岩手県立美術館で12月8日から開催中の『華麗な近代美人画の世界』展はとても見応えがある。
金沢の美術コレクター培広庵のコレクションから明治、大正を中心とした84作品が展示されている(培広庵コレクションの3分の1だそうだ)。
もっとも、ぼくはこのジャンルについてはまったく疎い。伊東深水はその作品よりも朝丘雪路の父親として認識しているし、鏑木清方についても画家としてよりエッセイストとして接してきたほうが多い。
それは、ぼくたちが日本画(や邦楽)に触れる機会があまりにも少ないことを意味している。東京や京都を別として、日本画をコレクションしている美術館も少ないし、企画展だって圧倒的に西洋絵画のものが多い。日本画については海外のコレクターや美術館のほうが熱心に蒐集していたりして、日本画の素晴らしさをそれらから教わるという逆転現象も決して珍しくない(浮世絵の研究にはボストン美術館が欠かせないし、最近では伊藤若冲の再評価もアメリカからもたらされた)。
それだけにこういうコレクションと展覧会は貴重だ。岩手、いや東北地方でこれだけまとまった美人画を観る機会は5年に一度、あるいは10年に一度くらいのもだろう。
美人画は様式美だ。江戸期に完成したスタイルが守られている。だから、時代を超越した普遍的な美をそこに見ることができる。
けれども、大正期に入ってからの作品に目を向けると、それまでの様式美から逸脱した、人間臭い作品を見つけることがある。岡本神草などがそうだ。
もう一度子細に見ていくと、決して伝統に縛られているわけではなく、日本古来の伝統を踏まえつつ、おのれの個性を、たとえば目のような細部に注ぎこんで描いていることがわかる。そんな小さなところに画家は命をかけたに違いない。描かれた着物の柄も興味深い。

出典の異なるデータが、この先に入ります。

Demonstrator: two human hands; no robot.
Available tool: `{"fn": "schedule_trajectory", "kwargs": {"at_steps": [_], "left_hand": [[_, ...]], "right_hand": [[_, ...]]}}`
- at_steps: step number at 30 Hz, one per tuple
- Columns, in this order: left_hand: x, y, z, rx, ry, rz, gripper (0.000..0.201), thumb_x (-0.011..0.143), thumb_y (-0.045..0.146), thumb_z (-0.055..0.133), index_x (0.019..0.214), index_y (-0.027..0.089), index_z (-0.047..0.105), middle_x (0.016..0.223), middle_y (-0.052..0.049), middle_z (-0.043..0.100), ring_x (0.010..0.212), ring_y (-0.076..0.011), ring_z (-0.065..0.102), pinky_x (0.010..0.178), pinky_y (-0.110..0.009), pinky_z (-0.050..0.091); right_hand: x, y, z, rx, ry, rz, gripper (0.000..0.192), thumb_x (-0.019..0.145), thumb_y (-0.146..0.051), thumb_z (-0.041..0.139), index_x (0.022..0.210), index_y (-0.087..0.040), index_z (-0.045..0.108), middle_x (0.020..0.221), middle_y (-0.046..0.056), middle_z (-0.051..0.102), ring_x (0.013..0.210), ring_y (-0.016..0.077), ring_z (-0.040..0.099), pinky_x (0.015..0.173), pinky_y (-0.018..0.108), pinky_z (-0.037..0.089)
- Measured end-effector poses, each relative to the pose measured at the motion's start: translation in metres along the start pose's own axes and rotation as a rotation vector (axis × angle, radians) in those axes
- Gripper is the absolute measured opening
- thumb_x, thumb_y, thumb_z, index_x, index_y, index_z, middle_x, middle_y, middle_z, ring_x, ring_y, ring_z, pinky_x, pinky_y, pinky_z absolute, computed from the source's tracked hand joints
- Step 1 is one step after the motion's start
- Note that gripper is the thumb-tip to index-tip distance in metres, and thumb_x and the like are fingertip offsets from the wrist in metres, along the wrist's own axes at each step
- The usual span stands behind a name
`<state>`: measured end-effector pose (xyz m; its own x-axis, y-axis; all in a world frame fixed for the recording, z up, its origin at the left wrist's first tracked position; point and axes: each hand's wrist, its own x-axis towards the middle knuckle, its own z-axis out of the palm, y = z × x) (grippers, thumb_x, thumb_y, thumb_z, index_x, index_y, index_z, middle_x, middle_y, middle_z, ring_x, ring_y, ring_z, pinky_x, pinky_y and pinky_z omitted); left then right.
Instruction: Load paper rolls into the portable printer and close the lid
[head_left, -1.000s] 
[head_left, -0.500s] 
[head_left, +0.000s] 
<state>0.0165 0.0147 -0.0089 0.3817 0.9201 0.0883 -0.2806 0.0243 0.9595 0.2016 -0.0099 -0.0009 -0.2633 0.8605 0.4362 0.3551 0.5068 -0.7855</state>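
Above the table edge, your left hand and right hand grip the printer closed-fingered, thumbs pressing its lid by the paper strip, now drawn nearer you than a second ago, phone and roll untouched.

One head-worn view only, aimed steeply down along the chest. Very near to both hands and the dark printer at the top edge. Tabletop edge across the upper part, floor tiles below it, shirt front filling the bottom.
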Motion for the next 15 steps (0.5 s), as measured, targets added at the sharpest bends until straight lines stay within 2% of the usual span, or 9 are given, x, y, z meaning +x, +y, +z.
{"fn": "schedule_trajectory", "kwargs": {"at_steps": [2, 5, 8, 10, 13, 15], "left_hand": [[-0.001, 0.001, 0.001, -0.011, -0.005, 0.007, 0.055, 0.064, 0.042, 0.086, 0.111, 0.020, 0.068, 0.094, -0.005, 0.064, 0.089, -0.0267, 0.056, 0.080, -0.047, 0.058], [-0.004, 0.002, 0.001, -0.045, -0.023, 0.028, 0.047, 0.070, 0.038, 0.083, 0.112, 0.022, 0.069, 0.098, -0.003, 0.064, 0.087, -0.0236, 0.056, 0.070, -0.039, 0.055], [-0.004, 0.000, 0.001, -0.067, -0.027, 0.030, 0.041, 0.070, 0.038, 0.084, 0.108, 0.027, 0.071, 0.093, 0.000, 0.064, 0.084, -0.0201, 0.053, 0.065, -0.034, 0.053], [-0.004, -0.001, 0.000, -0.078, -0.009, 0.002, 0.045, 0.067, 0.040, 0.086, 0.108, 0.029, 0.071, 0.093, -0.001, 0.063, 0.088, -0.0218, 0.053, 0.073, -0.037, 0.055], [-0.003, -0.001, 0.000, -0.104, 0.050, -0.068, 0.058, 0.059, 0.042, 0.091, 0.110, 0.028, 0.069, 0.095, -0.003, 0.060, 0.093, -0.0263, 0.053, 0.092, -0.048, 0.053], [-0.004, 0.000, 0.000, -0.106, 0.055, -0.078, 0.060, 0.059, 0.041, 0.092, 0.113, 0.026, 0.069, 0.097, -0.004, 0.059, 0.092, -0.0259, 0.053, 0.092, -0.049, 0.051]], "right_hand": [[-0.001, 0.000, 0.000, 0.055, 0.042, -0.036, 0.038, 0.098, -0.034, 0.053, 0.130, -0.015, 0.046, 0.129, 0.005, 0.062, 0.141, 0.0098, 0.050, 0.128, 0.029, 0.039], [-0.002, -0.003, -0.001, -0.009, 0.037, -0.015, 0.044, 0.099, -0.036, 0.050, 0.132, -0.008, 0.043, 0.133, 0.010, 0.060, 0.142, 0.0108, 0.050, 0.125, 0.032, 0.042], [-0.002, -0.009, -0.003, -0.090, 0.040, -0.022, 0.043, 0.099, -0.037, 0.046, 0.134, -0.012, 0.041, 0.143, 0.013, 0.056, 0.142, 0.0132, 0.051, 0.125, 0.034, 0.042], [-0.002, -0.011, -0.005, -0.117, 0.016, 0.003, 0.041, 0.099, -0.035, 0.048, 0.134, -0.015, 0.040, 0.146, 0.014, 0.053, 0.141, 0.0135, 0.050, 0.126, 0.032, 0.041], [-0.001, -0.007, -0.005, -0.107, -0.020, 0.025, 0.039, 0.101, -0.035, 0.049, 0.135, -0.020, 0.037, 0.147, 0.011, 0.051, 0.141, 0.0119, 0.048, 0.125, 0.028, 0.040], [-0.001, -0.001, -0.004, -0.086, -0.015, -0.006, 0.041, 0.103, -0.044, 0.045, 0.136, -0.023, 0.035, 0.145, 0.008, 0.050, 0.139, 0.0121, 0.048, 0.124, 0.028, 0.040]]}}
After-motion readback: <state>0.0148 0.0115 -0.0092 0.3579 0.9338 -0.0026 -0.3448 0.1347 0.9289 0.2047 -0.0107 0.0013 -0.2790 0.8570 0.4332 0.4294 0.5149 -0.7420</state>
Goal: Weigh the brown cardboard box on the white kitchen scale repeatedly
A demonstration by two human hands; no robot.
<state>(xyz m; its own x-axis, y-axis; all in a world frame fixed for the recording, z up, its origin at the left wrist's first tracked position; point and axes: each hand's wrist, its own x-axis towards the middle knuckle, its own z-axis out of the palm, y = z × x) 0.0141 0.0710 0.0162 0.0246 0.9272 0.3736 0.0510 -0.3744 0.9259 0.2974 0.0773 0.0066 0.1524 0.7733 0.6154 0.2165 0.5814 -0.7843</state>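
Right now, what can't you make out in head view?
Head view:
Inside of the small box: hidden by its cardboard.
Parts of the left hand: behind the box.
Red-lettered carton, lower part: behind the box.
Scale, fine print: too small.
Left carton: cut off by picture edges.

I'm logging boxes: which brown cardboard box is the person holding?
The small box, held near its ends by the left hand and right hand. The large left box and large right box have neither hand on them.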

広田百豊、紺谷光俊の前から、ぼくは長いあいだ動くことができなかった。二人ともこの展覧会で初めて知った、金沢の画家だ。
何か郷愁に似たものを覚えさせる展覧会でもある。あるいは、「古きよき時代の絵」という人もいるかもしれない。
ただ、描かれた時期をよく見ると、不況や戦争と重なっていたりする。当然のことだが、決して呑気な時代ばかりではなかったのだ。
厳しい時代だからこそ、人々は美人画を求めたという側面もあったのではないだろうか。画家はそんな人々の求めに応じて描いた。そういう意味で美人画の画家は、職人でもある。
岩手県立美術館の佐々木英也館長がぼくを見つけて近寄ってくると、「ほろりとするでしょう」とおっしゃった。
その意味をぼくは考えつづけている。